Hey! Good darn job for kicking ass in your class! I'm hoping to teach in my future and though this fellow isn't an ASL teacher, he -is- a teacher and this speech makes me cry every time:


(It's safe for work and all)


Callista - Look around your area for ASL classes. Some colleges offer it for noncredit, and some even for credit. Also, if there are any Deaf schools in your area, there is a good chance they also offer classes, especially over the summer. If those aren't available, look into tutoring services and ask if anyone knows and teaches ASL for a one-on-one experience. If all that fails, you can always post a personal ad looking for an ASL teacher. Just make sure that if anyone responds, they are credible and will teaching you real ASL, not signed English. If you were near me, I'd say I'd teach you, as I teach privately as well. =P Good luck!

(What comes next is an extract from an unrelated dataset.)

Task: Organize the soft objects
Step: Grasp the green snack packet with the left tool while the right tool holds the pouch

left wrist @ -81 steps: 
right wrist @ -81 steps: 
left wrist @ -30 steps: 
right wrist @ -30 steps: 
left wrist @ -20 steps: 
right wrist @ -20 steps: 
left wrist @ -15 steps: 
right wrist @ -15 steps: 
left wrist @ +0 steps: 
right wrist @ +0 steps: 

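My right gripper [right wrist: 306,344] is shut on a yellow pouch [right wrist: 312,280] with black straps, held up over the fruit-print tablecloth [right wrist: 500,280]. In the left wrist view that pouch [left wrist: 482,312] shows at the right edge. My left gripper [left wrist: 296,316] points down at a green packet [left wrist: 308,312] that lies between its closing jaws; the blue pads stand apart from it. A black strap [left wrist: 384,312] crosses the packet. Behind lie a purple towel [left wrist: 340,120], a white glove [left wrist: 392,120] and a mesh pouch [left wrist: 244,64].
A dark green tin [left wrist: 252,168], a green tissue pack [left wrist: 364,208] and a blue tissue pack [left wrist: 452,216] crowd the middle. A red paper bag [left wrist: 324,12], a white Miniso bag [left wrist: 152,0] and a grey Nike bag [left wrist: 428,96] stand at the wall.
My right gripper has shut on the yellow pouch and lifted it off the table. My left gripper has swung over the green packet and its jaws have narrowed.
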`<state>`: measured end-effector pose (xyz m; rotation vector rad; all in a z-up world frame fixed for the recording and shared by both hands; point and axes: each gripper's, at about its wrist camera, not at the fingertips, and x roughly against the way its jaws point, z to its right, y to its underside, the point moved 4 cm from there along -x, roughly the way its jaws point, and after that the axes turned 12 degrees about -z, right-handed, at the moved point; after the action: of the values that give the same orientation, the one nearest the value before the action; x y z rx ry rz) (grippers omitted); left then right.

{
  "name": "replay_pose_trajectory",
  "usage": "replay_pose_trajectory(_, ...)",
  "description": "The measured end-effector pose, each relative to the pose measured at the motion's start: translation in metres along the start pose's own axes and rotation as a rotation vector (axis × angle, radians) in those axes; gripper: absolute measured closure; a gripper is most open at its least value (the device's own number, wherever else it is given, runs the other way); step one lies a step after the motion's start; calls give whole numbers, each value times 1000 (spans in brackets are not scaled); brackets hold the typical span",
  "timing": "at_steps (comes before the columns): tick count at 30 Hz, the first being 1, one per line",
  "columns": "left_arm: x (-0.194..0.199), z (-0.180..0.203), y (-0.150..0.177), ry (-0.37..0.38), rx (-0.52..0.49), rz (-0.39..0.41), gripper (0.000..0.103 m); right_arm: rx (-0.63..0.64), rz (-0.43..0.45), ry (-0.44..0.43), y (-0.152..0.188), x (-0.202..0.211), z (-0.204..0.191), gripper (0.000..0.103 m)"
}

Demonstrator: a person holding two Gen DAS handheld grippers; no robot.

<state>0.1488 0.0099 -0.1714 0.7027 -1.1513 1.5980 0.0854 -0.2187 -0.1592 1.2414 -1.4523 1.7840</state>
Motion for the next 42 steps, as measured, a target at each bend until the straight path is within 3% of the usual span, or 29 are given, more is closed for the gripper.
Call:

TechChewToy - That speech is amazing! I want to memorize it and tell anyone that when they ask, especially those who believe teachers make too much money and don't work hard enough. =)


This post made me so happy :)

I'm currently doing upgrading courses, trying to get in to nursing because I want my LPN diploma more than anything. Having crappy retail jobs where you don't feel appreciated just makes my goal seem so far away, sometimes.

But yeah, before I ramble I'll cut to the chase. This was totally inspiring and those messages your students wrote for you were awesome !



As I've stated before, my daughter has a degree in elementary literature and just took her teaching test. She should know the results in another 2 weeks. I remember her struggles going through college thinking she would never make it and at one point actually considering dropping out just 2 weeks shy of graduating. Thank heavens she talked to her professors and made it through.

When she was doing her practicum and worked with her class, she asked her class to leave her notes too. I know she still has those notes and they are very special to her. They remind her of how hard she worked and how she made a difference in their life even as a teacher's assistant.

Whenever you're having a bad day, keep those notes close and know that there are people out there better off because of YOU! ; - )


YAY for you! And good luck finding a job (keep subbing because it can lead to a job....a friend just had that happen this past year for him).

Also, teachers are massively underpaid for what they have to put up with (insanity in the classroom and parents who think teachers should parent their kids); I personally think that teachers should make close to what SLPs make due to all the craziness they have to put up with.


Congrats! I have a small stack of thank you cards from my kids over the few years that I've been teaching and I will always hold on to those!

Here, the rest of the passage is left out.